> **TASK DESCRIPTION**: In the data below, one line contains "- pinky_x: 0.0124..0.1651" and a later one contains "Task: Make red". Print both, with every line between them, exactly and alone.

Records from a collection
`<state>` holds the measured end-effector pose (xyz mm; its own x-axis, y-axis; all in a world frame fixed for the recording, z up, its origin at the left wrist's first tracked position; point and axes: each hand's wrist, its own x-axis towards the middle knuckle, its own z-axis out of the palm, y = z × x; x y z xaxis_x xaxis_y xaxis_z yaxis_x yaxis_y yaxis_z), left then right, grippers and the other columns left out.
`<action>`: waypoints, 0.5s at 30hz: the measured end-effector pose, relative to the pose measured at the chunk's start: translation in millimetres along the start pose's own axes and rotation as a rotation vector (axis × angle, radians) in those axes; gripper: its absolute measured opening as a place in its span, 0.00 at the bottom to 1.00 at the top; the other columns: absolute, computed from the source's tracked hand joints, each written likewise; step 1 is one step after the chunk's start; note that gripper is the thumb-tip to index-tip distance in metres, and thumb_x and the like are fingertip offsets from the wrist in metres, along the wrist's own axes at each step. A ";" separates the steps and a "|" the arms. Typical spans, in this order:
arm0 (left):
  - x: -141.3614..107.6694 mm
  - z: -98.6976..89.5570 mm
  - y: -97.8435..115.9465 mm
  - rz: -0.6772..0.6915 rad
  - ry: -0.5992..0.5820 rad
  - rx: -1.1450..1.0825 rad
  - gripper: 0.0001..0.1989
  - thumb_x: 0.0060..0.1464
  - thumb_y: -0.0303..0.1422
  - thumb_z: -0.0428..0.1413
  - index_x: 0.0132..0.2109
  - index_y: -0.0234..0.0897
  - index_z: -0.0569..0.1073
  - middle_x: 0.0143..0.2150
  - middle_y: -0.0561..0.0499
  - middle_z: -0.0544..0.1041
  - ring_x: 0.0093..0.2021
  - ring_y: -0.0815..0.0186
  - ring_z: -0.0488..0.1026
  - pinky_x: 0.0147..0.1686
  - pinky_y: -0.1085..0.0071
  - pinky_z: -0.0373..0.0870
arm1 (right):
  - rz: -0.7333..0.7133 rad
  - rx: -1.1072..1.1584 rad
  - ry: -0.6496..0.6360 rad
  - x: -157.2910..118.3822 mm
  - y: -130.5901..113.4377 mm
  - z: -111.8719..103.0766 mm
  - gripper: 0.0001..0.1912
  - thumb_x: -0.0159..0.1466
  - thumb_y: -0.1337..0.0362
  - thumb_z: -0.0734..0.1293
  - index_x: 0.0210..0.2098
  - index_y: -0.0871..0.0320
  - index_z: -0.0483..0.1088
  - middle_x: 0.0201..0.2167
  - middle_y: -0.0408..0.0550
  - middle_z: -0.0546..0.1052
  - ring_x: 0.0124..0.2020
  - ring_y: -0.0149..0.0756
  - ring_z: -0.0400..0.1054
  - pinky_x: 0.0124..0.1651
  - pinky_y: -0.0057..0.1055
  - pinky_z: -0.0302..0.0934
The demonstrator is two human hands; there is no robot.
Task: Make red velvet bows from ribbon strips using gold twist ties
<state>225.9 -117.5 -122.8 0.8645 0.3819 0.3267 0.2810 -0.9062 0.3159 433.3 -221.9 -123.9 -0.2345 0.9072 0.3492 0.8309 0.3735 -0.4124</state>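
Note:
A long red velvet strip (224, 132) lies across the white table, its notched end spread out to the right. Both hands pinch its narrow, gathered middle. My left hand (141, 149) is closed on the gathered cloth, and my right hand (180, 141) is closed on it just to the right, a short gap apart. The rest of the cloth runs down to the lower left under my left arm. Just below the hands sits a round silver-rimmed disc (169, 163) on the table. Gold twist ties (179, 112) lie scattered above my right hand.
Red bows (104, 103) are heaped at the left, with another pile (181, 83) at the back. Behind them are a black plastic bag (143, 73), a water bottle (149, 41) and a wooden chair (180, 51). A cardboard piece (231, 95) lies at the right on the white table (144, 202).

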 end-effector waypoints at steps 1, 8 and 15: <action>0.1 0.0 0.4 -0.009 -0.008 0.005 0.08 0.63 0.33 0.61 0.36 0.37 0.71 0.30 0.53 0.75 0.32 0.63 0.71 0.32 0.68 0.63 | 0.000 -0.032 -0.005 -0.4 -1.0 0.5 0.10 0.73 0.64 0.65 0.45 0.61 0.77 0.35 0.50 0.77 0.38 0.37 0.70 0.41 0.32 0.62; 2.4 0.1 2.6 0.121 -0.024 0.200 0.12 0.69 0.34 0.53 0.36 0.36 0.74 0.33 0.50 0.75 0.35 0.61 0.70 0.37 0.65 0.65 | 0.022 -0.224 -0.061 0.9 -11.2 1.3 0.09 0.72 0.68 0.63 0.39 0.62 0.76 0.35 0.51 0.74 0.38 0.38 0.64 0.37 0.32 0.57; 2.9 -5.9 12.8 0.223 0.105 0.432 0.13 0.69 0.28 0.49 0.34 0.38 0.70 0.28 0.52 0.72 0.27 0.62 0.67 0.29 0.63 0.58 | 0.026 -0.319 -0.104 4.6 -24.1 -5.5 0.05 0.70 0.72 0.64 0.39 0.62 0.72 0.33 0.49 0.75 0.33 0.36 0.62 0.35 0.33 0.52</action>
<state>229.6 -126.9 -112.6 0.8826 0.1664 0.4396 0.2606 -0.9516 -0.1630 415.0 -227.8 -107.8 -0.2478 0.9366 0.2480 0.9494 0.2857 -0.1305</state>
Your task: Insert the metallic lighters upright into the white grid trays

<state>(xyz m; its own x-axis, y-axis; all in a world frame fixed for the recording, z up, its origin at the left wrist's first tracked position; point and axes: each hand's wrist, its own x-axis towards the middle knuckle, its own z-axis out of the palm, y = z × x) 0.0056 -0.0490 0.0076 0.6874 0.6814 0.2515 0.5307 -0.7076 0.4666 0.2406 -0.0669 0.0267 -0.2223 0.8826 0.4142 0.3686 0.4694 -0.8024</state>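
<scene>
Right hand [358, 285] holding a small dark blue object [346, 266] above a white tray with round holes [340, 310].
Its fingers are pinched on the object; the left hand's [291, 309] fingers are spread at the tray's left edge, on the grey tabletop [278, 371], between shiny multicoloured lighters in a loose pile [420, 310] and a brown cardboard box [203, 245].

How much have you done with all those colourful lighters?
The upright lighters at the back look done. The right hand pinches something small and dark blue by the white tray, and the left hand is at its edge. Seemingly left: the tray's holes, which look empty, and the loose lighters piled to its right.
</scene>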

> **WRITTEN REPLY**:
  - pinky_x: 0.0124..0.1651
  - pinky_y: -0.0057..0.1055
  - pinky_z: -0.0302..0.0934
The demonstrator is two human hands; there is no robot.
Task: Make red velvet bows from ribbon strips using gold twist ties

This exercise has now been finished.